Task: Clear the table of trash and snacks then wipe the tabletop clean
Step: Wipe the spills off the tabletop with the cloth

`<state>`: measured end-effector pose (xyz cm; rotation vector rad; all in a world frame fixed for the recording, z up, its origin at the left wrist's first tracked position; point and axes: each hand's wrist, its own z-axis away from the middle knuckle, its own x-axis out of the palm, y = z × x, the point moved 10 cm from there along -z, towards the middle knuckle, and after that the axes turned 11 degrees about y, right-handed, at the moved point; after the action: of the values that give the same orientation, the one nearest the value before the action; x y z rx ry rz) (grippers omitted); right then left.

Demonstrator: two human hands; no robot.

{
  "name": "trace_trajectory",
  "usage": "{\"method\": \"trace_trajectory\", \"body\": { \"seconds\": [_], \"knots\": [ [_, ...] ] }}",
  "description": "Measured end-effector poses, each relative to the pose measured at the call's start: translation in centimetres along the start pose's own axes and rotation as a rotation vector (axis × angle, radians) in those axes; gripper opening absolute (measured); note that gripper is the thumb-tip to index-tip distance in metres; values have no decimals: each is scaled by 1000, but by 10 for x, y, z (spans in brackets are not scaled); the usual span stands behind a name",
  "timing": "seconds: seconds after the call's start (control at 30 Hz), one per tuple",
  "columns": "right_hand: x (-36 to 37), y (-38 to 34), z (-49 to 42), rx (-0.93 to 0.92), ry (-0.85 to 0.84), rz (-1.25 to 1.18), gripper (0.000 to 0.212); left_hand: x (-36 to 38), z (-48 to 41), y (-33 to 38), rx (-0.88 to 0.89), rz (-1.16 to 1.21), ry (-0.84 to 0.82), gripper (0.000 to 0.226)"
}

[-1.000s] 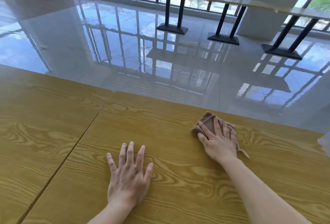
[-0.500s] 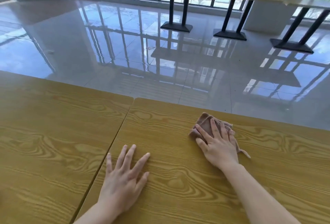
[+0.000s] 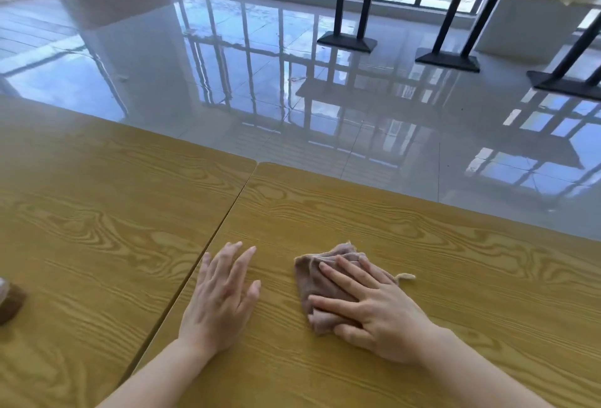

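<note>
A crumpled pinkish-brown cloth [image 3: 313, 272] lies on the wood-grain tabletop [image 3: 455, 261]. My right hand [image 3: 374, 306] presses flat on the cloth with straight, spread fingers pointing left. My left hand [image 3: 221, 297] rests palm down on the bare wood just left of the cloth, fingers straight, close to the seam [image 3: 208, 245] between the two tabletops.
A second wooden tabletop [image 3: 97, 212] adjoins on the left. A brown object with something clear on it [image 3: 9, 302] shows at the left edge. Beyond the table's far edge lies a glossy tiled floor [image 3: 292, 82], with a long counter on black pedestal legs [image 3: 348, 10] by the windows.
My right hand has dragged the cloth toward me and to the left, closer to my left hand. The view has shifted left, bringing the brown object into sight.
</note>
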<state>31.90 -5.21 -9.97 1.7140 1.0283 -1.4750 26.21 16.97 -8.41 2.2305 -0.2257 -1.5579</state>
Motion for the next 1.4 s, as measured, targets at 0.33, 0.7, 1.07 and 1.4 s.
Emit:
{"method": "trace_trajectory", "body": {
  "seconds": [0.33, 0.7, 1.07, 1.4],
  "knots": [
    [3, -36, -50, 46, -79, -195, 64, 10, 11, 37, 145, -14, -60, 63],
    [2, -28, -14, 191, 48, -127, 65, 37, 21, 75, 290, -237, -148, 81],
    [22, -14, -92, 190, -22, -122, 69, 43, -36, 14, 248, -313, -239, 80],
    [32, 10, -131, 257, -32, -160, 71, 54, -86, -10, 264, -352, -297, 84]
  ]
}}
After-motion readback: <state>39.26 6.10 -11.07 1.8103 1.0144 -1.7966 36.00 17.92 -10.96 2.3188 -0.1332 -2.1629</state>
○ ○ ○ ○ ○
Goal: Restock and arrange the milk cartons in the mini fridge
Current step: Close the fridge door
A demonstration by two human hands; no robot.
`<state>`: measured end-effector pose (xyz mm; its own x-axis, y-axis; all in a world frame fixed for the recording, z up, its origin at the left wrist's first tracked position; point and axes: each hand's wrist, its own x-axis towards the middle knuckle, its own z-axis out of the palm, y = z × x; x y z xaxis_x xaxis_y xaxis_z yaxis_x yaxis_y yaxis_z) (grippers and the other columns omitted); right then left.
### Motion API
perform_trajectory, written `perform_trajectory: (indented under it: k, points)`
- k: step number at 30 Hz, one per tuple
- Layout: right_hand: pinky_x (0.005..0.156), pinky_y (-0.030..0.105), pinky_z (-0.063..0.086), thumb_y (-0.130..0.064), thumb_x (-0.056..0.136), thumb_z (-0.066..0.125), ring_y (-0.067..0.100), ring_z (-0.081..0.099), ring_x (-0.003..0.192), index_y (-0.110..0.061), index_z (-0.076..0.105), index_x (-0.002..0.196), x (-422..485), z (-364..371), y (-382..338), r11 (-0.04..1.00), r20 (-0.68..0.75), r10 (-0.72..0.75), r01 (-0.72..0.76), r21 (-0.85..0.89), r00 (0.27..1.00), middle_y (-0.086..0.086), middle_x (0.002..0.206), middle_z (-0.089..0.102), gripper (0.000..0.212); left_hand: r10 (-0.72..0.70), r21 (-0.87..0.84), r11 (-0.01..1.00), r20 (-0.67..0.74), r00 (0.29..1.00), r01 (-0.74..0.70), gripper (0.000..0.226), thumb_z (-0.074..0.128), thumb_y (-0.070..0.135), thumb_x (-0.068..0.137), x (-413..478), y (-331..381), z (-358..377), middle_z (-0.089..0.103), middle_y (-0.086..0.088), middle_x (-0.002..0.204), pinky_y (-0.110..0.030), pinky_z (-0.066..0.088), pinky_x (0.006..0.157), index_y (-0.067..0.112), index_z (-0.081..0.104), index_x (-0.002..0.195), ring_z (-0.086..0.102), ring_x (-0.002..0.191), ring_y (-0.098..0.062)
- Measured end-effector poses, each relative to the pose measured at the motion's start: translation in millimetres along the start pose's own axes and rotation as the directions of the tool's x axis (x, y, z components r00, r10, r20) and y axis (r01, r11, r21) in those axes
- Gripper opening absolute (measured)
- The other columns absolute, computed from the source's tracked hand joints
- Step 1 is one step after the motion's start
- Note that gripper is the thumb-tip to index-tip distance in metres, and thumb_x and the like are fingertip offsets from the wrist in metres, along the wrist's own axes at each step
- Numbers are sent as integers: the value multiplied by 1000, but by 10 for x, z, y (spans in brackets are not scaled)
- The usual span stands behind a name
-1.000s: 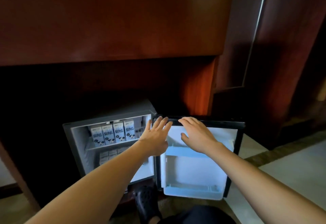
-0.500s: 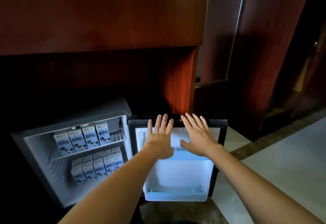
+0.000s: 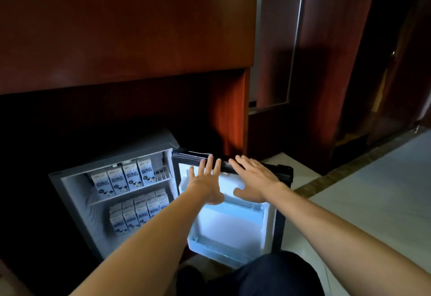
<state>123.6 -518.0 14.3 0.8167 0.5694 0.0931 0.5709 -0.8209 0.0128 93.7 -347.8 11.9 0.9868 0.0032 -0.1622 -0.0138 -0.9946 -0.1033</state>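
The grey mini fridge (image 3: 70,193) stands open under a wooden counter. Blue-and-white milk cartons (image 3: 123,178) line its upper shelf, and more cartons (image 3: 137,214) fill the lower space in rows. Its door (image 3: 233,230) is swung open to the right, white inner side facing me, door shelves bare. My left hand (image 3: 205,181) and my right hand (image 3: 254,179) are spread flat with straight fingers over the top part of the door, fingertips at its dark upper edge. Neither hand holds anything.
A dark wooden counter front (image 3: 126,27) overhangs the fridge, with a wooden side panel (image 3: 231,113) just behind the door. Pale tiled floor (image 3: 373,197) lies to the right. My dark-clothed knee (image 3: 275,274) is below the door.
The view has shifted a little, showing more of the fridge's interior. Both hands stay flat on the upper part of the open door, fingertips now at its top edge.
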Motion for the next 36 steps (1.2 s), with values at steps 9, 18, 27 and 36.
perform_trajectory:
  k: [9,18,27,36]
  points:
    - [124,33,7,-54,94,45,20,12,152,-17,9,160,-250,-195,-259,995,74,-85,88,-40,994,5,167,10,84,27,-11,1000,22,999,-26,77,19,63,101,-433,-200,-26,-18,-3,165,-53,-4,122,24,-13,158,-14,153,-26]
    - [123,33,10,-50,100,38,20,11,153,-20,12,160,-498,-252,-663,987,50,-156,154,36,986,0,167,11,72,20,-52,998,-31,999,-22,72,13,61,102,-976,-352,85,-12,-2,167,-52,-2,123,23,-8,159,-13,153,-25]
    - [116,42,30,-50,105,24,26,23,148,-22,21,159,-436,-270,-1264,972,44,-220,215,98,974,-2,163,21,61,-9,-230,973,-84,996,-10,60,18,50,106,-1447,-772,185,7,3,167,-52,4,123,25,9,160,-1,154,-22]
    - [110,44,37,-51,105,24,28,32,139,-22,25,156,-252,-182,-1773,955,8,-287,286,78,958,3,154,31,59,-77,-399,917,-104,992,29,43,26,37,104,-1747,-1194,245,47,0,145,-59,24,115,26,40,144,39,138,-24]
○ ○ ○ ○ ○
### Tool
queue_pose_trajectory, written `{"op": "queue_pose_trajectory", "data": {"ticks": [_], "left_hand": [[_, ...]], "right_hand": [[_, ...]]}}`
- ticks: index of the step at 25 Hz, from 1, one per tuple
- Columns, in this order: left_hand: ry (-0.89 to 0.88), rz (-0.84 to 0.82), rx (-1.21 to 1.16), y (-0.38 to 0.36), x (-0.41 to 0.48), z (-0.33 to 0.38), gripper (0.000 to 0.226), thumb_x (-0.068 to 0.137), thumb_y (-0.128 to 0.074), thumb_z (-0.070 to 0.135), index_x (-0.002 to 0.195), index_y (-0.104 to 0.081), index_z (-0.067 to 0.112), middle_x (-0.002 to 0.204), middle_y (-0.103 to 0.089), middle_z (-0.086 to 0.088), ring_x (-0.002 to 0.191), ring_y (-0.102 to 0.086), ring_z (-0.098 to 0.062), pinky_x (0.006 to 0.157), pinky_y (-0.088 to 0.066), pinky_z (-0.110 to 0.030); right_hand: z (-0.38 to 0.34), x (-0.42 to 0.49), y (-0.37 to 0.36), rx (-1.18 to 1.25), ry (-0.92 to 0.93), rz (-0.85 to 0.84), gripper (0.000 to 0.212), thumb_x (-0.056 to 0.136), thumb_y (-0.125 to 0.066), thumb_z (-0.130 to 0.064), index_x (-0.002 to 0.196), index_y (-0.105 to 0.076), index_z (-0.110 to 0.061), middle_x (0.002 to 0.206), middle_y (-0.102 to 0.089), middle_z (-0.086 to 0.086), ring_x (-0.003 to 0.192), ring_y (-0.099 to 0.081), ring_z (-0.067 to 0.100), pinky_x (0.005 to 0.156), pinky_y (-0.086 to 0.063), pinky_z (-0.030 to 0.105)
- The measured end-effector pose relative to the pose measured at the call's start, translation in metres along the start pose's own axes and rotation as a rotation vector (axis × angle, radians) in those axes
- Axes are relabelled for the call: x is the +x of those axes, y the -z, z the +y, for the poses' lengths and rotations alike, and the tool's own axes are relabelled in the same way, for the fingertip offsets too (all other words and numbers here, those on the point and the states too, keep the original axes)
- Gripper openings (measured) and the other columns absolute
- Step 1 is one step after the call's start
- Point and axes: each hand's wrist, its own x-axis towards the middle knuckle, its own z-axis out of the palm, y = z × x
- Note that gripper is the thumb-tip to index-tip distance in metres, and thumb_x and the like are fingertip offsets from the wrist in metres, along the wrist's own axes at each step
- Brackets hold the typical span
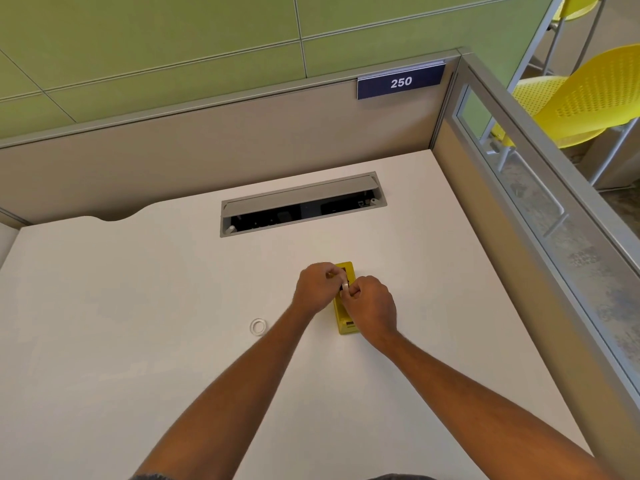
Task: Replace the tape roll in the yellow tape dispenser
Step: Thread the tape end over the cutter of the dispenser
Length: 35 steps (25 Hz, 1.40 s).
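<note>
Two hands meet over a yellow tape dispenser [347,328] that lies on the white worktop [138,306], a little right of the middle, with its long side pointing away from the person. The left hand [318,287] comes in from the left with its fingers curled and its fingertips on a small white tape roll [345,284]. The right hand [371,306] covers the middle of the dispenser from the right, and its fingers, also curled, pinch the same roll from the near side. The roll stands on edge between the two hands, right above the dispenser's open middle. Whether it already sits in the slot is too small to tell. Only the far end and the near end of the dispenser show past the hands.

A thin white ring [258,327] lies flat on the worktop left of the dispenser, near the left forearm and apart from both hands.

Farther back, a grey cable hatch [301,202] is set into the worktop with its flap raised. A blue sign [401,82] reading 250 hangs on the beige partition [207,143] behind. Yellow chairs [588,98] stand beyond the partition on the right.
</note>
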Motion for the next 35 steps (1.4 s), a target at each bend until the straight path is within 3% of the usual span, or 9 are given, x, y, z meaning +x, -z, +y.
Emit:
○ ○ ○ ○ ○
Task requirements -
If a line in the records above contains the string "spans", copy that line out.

Response area -
  "description": "Measured end-effector poses, each relative to the pose measured at the call's start: translation in centimetres along the start pose's own axes and rotation as a rotation vector (axis × angle, radians) in those axes; gripper opening absolute (measured); note that gripper is the thumb-tip to index-tip distance in metres; values have no decimals: each is scaled by 1000, but by 10 for x, y, z (spans in brackets are not scaled); the usual span stands behind a name",
- Numbers are sent as integers: the value multiplied by 1000, but by 10 for x, z, y (spans in brackets are not scaled)

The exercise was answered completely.